[ACTIVITY] Reproduce the data in full, exactly as given, leaving images out.

[MATERIAL PROVIDED]
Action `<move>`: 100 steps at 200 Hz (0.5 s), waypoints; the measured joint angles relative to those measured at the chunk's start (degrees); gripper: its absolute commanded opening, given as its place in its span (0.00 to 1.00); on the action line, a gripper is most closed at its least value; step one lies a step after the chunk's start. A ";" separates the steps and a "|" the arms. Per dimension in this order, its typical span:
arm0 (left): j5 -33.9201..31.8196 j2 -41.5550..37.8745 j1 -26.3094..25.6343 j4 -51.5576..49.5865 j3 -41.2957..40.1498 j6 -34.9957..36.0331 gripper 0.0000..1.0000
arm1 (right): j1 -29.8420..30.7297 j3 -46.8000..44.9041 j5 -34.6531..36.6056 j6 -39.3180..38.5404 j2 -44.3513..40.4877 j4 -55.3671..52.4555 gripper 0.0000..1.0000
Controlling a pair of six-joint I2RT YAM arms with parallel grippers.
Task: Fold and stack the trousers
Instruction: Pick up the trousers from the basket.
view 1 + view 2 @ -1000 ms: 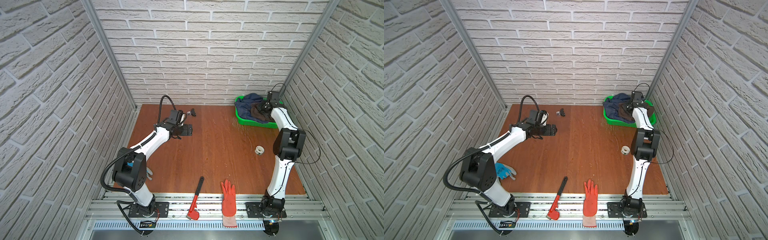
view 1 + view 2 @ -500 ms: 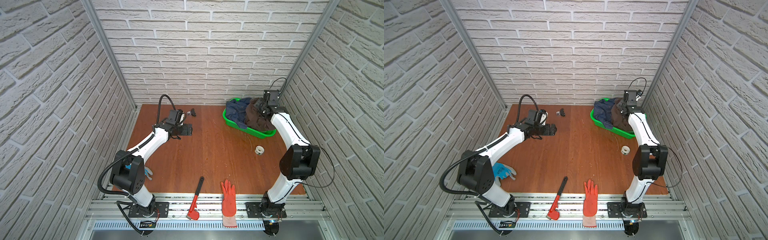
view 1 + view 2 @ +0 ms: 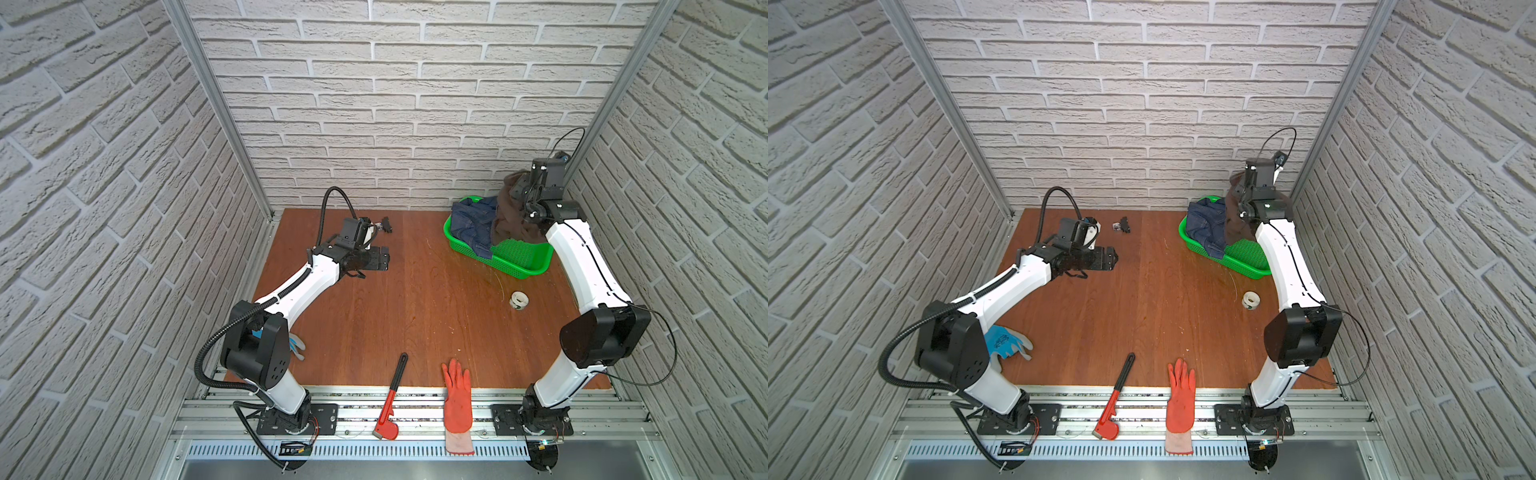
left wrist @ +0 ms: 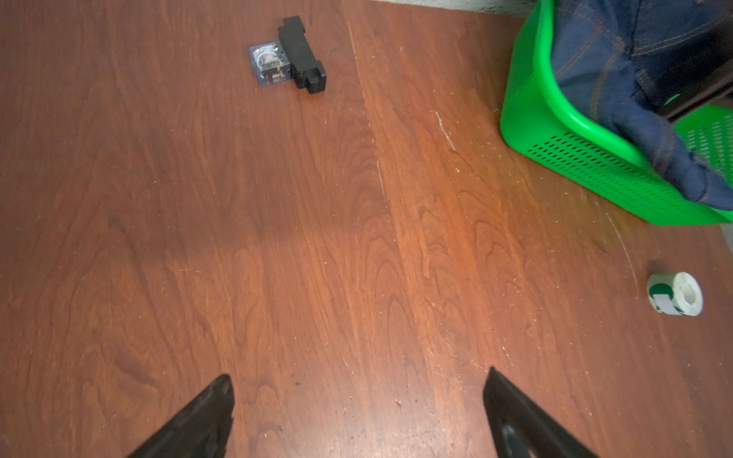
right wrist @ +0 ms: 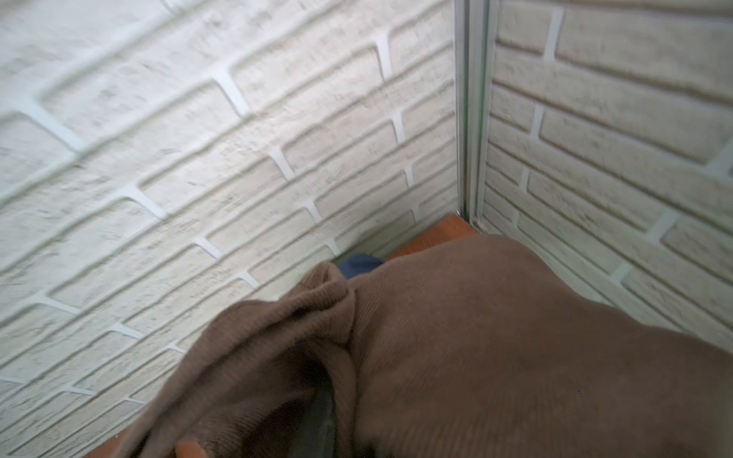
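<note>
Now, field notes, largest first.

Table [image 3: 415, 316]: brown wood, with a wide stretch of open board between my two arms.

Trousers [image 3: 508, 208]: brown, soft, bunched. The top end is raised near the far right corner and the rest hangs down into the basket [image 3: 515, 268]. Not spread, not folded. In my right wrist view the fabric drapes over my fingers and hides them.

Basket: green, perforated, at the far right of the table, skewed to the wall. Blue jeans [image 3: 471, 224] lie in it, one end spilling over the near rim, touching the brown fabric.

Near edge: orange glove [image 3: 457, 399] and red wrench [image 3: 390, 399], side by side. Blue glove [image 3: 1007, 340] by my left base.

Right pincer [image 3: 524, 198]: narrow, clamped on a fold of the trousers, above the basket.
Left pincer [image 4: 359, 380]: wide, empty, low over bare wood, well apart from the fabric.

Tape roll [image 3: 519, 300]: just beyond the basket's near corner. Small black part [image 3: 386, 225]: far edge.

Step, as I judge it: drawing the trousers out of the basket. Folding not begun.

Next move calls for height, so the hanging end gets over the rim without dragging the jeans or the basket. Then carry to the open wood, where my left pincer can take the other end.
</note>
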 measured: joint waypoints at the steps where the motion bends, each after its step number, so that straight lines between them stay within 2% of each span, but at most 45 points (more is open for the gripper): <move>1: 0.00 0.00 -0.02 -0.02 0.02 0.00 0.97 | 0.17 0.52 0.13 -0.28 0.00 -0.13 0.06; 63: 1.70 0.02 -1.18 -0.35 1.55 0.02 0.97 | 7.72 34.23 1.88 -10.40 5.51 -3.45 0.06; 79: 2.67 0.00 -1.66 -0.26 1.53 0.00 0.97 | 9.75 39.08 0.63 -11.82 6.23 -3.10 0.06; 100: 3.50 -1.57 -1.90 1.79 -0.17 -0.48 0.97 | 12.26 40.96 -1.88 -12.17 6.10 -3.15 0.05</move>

[ANSWER TO THIS PROBLEM]
Action `<move>`: 100 steps at 200 Hz (0.5 s), waypoints; the measured joint angles relative to those measured at the chunk's start (degrees); gripper: its absolute commanded opening, given as its place in its span (0.00 to 1.00); on the action line, a gripper is most closed at its least value; step one lies a step after the chunk's start. A ";" separates the steps and a "|" the arms. Per dimension in this order, its typical span:
arm0 (left): j5 -33.9201..31.8196 j2 -41.5550..37.8745 j1 -26.3094..25.6343 j4 -51.5576..49.5865 j3 -41.2957..40.1498 j6 -34.9957..36.0331 gripper 0.0000..1.0000
arm1 (right): j1 -29.8420..30.7297 j3 -46.8000..44.9041 j5 -34.6531..36.6056 j6 -39.3180..38.5404 j2 -44.3513..40.4877 j4 -55.3671..52.4555 gripper 0.0000..1.0000
Controlling a pair of six-joint I2RT YAM arms with parallel grippers.
Task: Fold and stack the trousers
Instruction: Pick up the trousers from the basket.
view 1 + view 2 @ -1000 ms: 
view 1 + view 2 @ -500 ms: 
view 1 + view 2 @ +0 ms: 
left wrist @ +0 ms: 
right wrist @ +0 ms: 
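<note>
Now, field notes, largest first.

Table [image 3: 415, 316]: brown wood, with a wide stretch of open board between my two arms.

Trousers [image 3: 508, 208]: brown, soft, bunched. The top end is raised near the far right corner and the rest hangs down into the basket [image 3: 515, 268]. Not spread, not folded. In my right wrist view the fabric drapes over my fingers and hides them.

Basket: green, perforated, at the far right of the table, skewed to the wall. Blue jeans [image 3: 471, 224] lie in it, one end spilling over the near rim, touching the brown fabric.

Near edge: orange glove [image 3: 457, 399] and red wrench [image 3: 390, 399], side by side. Blue glove [image 3: 1007, 340] by my left base.

Right pincer [image 3: 524, 198]: narrow, clamped on a fold of the trousers, above the basket.
Left pincer [image 4: 359, 380]: wide, empty, low over bare wood, well apart from the fabric.

Tape roll [image 3: 519, 300]: just beyond the basket's near corner. Small black part [image 3: 386, 225]: far edge.

Step, as I judge it: drawing the trousers out of the basket. Folding not begun.

Next move calls for height, so the hanging end gets over the rim without dragging the jeans or the basket. Then carry to the open wood, where my left pincer can take the other end.
</note>
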 measured: joint waypoints at the steps where the motion bends, each after its step number, so that straight lines between them stay within 2% of each span, but at most 45 points (more is open for the gripper): <move>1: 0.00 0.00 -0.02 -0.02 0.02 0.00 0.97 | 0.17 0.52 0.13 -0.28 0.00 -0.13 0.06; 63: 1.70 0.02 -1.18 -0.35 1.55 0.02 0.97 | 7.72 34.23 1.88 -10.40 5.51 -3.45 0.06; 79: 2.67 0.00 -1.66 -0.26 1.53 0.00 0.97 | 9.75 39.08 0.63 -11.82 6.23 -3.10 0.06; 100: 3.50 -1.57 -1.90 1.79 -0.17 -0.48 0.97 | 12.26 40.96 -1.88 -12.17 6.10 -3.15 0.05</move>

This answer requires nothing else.